Write out, word for word, every line in the data below from the one containing "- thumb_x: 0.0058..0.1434" to the one containing "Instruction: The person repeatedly", both of them included.

══ RECORDS TO PROCESS

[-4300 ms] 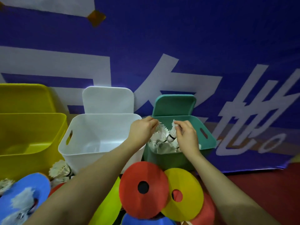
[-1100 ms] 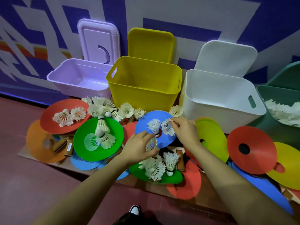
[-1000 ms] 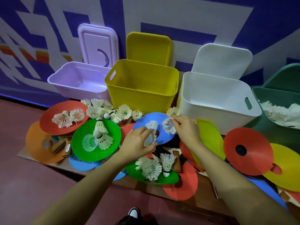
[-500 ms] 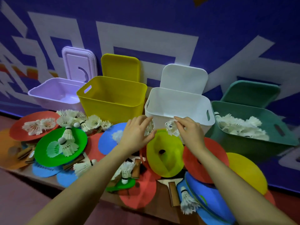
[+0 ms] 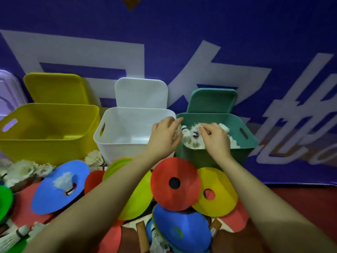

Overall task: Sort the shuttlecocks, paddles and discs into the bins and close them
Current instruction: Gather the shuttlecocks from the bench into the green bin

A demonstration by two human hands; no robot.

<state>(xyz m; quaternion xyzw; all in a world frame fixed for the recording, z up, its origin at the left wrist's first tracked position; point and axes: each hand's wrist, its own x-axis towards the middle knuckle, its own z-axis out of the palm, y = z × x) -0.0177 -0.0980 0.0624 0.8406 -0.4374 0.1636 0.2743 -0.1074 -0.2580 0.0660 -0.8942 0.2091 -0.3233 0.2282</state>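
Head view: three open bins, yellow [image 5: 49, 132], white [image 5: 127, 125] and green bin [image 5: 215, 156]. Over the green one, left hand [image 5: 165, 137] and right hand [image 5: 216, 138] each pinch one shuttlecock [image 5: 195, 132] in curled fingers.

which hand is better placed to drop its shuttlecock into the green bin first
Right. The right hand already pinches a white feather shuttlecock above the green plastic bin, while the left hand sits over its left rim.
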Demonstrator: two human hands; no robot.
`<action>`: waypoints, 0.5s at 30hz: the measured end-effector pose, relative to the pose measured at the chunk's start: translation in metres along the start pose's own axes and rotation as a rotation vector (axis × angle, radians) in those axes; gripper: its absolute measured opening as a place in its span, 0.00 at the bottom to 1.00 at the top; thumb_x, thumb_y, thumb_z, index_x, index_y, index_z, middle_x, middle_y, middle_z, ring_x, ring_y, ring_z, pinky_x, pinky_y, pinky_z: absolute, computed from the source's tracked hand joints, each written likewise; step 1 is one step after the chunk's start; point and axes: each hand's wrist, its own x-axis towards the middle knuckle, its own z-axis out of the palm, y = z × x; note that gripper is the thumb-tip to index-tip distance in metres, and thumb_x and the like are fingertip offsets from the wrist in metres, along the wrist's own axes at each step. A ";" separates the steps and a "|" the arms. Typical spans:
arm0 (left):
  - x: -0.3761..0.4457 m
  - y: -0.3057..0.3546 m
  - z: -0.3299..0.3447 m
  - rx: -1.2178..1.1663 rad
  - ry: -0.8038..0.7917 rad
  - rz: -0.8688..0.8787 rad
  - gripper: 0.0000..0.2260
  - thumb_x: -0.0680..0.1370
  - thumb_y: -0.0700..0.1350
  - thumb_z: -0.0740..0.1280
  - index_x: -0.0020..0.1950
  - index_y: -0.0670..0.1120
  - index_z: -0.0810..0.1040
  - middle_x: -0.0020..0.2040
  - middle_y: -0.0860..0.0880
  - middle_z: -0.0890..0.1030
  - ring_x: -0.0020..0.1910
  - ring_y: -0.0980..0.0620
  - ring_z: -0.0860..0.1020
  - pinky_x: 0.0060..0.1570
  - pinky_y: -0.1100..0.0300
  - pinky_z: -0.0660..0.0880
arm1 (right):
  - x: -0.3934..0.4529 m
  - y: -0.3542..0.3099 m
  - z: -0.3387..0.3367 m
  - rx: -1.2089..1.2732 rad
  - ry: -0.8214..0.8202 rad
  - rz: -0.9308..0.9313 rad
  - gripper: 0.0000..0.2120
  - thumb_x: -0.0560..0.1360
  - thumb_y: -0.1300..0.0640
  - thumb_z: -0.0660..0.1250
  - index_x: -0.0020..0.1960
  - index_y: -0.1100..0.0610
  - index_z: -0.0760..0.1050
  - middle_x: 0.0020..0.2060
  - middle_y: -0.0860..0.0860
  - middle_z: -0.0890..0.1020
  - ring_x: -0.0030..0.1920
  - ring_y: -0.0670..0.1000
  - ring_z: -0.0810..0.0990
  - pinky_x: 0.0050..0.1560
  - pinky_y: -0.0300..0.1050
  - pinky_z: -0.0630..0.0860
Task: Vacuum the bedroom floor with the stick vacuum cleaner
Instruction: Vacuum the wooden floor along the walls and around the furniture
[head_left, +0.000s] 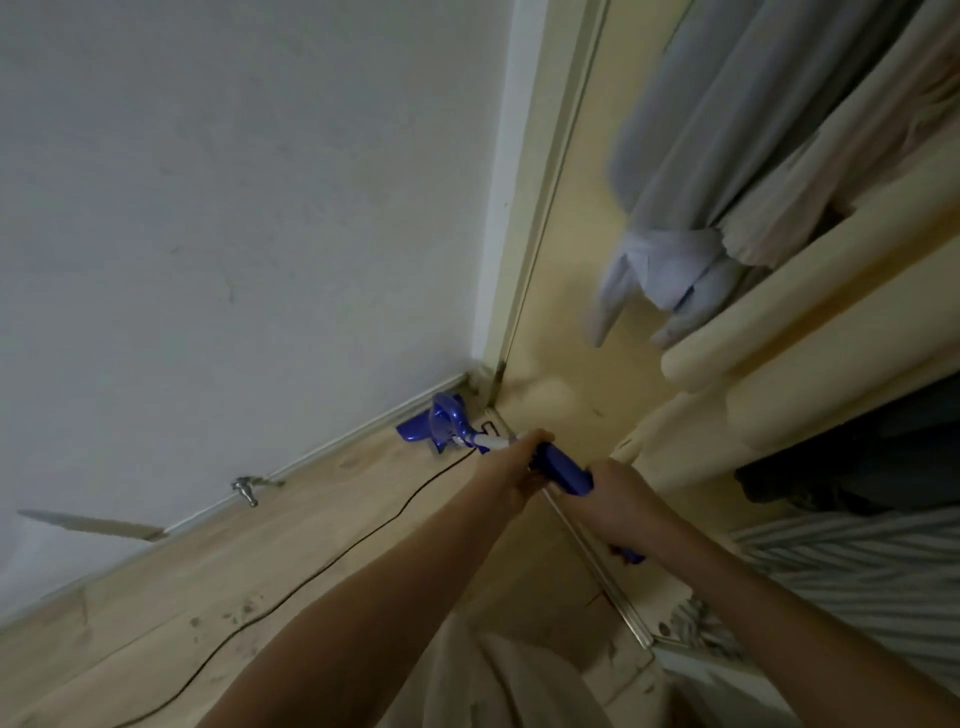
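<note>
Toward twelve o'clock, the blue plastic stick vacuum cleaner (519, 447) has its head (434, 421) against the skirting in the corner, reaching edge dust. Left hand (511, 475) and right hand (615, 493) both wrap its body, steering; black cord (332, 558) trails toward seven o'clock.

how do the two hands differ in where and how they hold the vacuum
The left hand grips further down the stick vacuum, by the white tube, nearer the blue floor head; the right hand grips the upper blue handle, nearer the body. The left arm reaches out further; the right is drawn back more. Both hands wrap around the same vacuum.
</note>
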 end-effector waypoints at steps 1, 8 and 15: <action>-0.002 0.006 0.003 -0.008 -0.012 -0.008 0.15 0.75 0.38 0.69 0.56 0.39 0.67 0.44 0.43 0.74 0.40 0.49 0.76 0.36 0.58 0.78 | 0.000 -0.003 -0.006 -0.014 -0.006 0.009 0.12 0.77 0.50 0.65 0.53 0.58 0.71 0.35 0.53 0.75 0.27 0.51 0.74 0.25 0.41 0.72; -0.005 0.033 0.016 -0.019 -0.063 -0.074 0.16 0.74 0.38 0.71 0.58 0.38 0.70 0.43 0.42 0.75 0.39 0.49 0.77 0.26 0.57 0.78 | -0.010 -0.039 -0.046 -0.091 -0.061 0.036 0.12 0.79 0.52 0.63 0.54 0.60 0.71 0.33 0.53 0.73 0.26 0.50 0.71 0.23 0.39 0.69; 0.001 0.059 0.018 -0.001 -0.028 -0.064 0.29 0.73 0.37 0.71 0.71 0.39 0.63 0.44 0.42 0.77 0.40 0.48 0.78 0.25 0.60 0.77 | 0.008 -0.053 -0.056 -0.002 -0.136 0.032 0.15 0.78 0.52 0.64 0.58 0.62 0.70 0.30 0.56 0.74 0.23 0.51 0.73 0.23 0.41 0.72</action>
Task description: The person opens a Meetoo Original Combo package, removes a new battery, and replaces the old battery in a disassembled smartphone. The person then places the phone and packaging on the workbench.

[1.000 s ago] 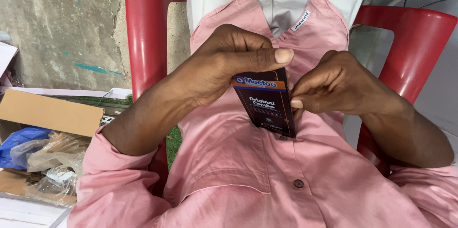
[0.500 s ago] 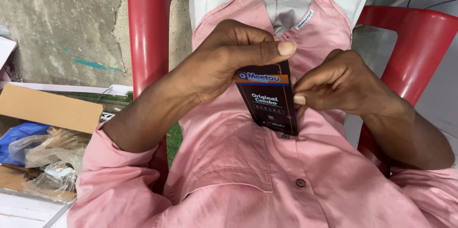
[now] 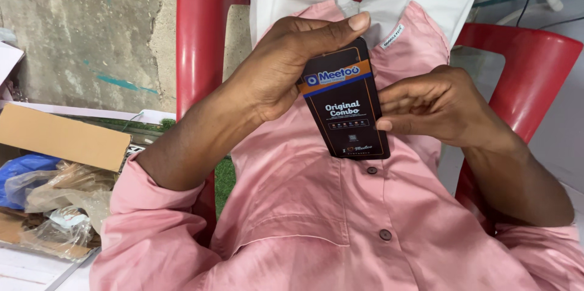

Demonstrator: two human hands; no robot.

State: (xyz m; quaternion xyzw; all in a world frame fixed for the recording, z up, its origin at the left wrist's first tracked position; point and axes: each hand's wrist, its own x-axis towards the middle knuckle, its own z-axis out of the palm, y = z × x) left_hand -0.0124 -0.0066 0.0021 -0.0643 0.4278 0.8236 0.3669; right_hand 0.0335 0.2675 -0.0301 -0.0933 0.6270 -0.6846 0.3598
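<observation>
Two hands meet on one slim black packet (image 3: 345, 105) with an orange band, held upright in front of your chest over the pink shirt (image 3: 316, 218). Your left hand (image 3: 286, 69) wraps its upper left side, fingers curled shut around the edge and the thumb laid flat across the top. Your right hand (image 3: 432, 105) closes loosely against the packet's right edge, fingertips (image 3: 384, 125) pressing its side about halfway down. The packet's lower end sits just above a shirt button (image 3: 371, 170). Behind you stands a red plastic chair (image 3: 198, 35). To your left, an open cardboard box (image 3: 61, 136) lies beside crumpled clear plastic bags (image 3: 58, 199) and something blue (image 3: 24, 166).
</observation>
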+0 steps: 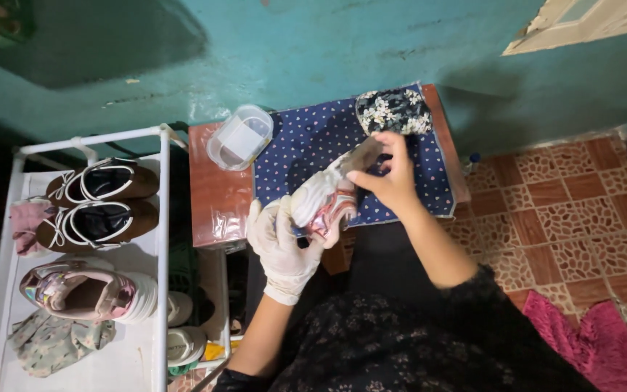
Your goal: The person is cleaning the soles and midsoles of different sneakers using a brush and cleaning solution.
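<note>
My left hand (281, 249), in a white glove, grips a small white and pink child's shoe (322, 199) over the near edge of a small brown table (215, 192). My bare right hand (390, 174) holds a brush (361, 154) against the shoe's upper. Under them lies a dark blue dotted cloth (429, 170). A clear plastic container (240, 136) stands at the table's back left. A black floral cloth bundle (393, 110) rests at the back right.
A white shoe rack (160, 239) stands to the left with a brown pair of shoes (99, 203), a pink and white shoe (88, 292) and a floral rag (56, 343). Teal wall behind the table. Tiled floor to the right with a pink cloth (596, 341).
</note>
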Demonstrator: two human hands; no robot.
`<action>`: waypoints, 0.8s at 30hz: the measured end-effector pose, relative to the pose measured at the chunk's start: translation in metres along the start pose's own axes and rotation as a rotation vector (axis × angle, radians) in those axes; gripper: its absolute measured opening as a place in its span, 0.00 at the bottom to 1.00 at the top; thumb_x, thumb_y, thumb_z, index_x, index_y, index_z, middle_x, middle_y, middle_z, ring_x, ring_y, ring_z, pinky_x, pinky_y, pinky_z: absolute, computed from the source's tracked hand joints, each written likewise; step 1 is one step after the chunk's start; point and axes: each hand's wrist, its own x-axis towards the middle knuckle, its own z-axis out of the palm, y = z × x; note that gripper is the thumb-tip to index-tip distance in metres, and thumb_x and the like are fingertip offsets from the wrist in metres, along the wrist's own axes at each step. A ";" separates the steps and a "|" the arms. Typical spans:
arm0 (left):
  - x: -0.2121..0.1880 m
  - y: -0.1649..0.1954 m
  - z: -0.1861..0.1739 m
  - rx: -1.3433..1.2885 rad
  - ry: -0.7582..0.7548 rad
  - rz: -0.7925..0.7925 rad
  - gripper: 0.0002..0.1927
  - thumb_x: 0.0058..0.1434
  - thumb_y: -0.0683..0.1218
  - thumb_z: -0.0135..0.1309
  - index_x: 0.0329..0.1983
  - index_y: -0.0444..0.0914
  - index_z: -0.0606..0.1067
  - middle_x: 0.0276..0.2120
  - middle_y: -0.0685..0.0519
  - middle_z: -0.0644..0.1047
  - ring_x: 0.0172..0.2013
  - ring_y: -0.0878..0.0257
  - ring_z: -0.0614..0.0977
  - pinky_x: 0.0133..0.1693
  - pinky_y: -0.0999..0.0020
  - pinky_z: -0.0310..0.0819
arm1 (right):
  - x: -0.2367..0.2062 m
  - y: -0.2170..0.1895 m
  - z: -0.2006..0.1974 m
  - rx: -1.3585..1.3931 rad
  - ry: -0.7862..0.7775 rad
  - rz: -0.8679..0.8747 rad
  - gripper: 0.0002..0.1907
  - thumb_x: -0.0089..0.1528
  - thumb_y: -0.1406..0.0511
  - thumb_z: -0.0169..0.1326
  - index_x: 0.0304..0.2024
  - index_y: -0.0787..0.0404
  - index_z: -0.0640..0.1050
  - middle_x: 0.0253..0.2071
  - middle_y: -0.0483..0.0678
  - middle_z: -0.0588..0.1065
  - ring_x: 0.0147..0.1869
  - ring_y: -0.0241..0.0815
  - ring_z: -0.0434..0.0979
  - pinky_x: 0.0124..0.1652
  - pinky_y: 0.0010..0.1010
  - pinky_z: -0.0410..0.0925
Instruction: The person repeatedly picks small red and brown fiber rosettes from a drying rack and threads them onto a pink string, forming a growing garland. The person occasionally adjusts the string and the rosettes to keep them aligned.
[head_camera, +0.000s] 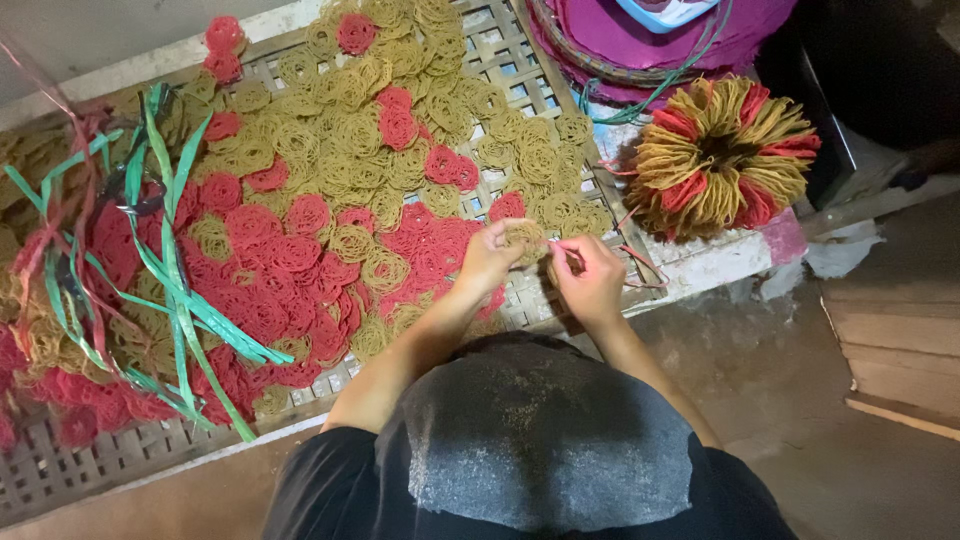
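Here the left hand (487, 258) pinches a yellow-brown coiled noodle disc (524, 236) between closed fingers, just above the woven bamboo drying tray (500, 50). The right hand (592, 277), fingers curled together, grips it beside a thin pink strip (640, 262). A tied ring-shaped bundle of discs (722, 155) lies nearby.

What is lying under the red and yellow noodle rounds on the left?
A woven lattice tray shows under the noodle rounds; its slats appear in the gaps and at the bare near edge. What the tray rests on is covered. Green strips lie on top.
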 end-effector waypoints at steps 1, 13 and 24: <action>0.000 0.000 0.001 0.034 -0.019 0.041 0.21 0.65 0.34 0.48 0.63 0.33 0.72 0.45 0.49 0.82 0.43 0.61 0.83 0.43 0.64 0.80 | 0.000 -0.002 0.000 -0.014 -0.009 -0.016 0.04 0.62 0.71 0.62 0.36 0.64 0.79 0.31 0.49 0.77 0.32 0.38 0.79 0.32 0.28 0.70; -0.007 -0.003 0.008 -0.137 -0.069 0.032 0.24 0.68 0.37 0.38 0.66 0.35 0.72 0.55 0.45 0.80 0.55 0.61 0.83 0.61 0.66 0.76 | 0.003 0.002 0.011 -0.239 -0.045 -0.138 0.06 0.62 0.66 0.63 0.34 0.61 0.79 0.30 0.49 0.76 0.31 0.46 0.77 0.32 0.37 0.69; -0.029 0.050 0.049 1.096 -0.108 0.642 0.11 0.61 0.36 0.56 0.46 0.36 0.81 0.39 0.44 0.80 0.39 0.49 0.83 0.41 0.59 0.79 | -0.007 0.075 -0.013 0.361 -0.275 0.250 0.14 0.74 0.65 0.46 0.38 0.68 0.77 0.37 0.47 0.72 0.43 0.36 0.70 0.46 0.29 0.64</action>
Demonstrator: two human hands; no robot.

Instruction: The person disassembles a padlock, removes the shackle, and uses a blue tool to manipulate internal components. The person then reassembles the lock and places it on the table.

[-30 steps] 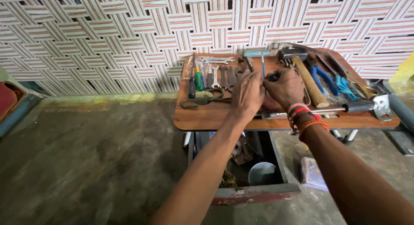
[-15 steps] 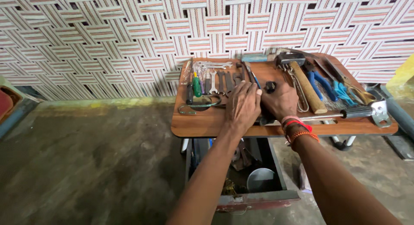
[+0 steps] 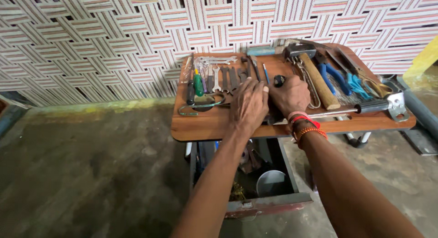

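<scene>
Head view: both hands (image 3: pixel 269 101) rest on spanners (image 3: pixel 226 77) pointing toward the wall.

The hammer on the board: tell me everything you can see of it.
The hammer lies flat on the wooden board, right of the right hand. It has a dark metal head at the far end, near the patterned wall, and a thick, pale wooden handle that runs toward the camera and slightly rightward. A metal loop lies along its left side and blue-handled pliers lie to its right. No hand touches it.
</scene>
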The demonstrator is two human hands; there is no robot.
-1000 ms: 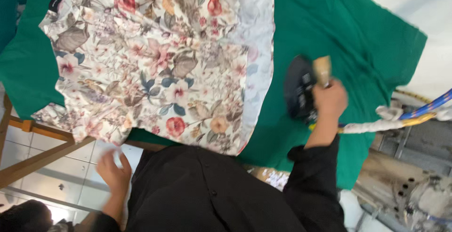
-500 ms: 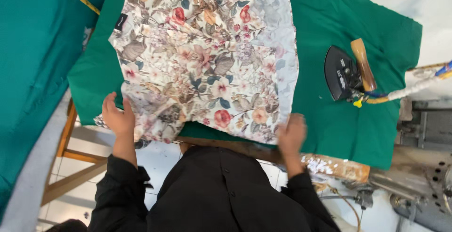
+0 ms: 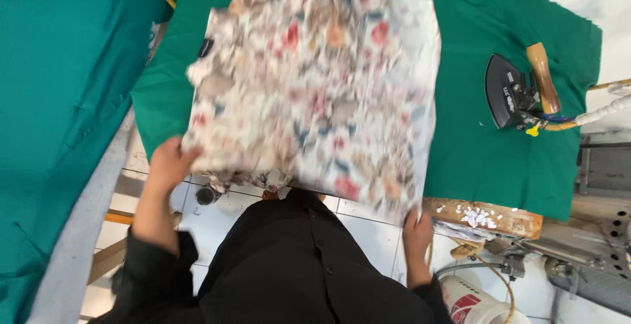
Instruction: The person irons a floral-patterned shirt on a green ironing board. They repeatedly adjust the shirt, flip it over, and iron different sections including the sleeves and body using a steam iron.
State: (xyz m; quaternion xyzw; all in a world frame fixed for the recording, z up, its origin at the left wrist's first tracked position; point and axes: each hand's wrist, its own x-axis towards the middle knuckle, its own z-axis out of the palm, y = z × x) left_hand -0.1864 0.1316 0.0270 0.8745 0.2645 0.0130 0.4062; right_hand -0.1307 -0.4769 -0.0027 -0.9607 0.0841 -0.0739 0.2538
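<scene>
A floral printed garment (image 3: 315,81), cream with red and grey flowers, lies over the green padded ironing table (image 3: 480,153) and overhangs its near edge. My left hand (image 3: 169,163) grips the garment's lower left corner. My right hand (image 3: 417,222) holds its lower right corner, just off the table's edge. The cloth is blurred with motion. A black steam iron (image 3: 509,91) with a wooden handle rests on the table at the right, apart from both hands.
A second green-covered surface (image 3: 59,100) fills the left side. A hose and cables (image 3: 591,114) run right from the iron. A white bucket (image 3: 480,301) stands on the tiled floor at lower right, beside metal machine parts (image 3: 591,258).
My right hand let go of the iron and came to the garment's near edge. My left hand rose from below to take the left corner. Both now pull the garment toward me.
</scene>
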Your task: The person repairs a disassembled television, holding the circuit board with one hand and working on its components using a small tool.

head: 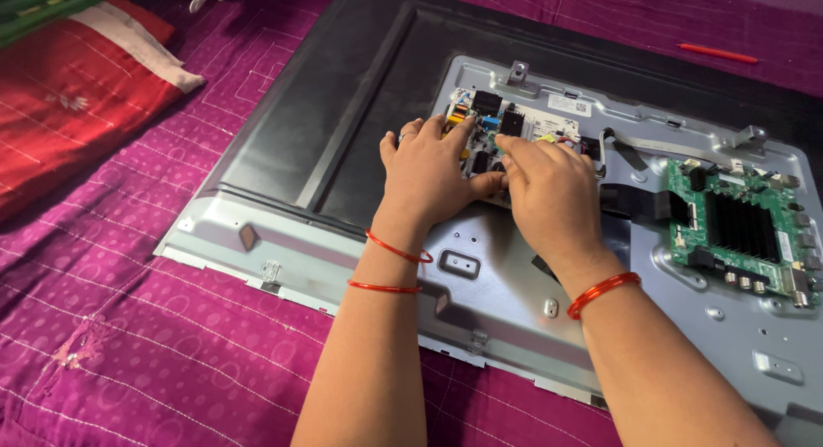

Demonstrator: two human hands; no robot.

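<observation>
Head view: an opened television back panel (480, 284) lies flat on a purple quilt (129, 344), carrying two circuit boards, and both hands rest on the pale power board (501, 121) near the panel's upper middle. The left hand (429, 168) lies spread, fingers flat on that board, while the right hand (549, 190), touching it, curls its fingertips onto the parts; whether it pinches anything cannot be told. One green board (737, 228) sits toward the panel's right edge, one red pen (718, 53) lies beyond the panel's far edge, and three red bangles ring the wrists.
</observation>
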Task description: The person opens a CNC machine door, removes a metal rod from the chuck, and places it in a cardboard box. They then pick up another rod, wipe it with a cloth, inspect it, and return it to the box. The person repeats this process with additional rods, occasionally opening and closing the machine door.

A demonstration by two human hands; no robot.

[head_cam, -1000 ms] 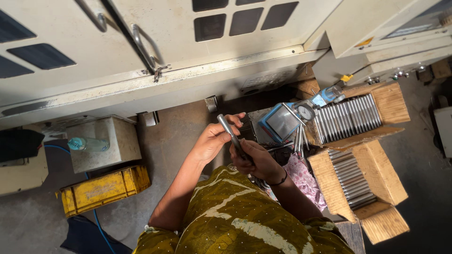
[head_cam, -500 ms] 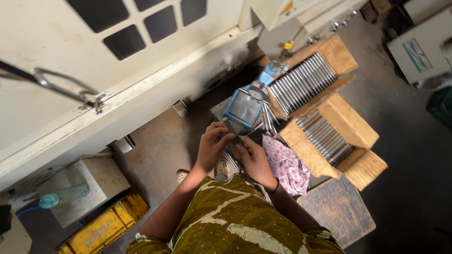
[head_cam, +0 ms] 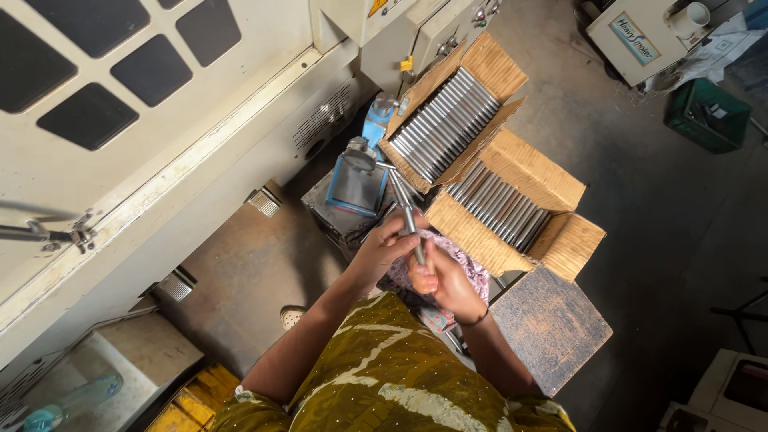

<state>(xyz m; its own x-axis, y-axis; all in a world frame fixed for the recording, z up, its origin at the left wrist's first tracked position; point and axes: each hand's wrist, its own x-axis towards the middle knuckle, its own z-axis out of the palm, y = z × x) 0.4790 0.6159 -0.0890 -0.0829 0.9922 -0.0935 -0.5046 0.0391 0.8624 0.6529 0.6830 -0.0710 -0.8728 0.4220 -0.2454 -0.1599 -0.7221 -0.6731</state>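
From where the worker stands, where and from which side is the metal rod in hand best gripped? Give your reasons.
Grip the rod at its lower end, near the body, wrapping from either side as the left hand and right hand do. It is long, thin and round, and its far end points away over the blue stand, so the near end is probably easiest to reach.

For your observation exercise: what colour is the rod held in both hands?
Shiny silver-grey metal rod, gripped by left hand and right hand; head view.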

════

● WRITTEN ANSWER:
  - thumb_x: 0.0058..0.1434
  - thumb_y: -0.0683..0.1218
  - thumb_z: -0.0135..0.1309
  - index_x: 0.0329..0.1983
  - index_y: -0.0444..0.0914
  - index_z: -0.0606..0.1067
  - middle_x: 0.0276..0.2120
  - middle_y: -0.0685..0.0519
  - middle_z: -0.0644..0.1047
  - ring_x: 0.0172..0.2013
  - ring_y: -0.0878..0.0257
  - ring_z: -0.0614..0.0977
  - pinky_x: 0.0133..0.1693
  - pinky_y: -0.0999..0.0020
  - pinky_z: -0.0310..0.0819
arm1 (right):
  - x: -0.2367..0.2062 m
  - y: -0.2170..0.1895 m
  - z: -0.2006..0.1974 m
  - rx: -1.3585..1.3931 rad
  - ry: -0.7862..0.7775 rad
  - rz: -0.8679..0.8747 rad
  - gripper: 0.0002..0.1907
  - thumb_x: -0.0089..0.1528
  - thumb_y: -0.1406..0.0511
  - thumb_z: -0.0169..0.1326
  - index_x: 0.0304..0.2024
  - index_y: -0.0787..0.0404
  - index_z: -0.0640..0.1050
  - middle_x: 0.0253..0.2071
  - middle_y: -0.0483..0.0678
  - middle_z: -0.0588..0.1065
  - ring_x: 0.0147..0.1869
  - ring_y: -0.0241..0.0815
  - ring_z: -0.0434..0.0979
  - pinky_x: 0.0124..0.1652
  - pinky_y: 0.0010..0.1010
  - pinky_z: -0.0410..0.0925
Instruction: The person repeatedly picks small red and brown fiber rosettes from a drying rack and threads them onto a pink string, forming a growing garland. The person occasionally adjusts the string and the rosettes to keep them aligned.

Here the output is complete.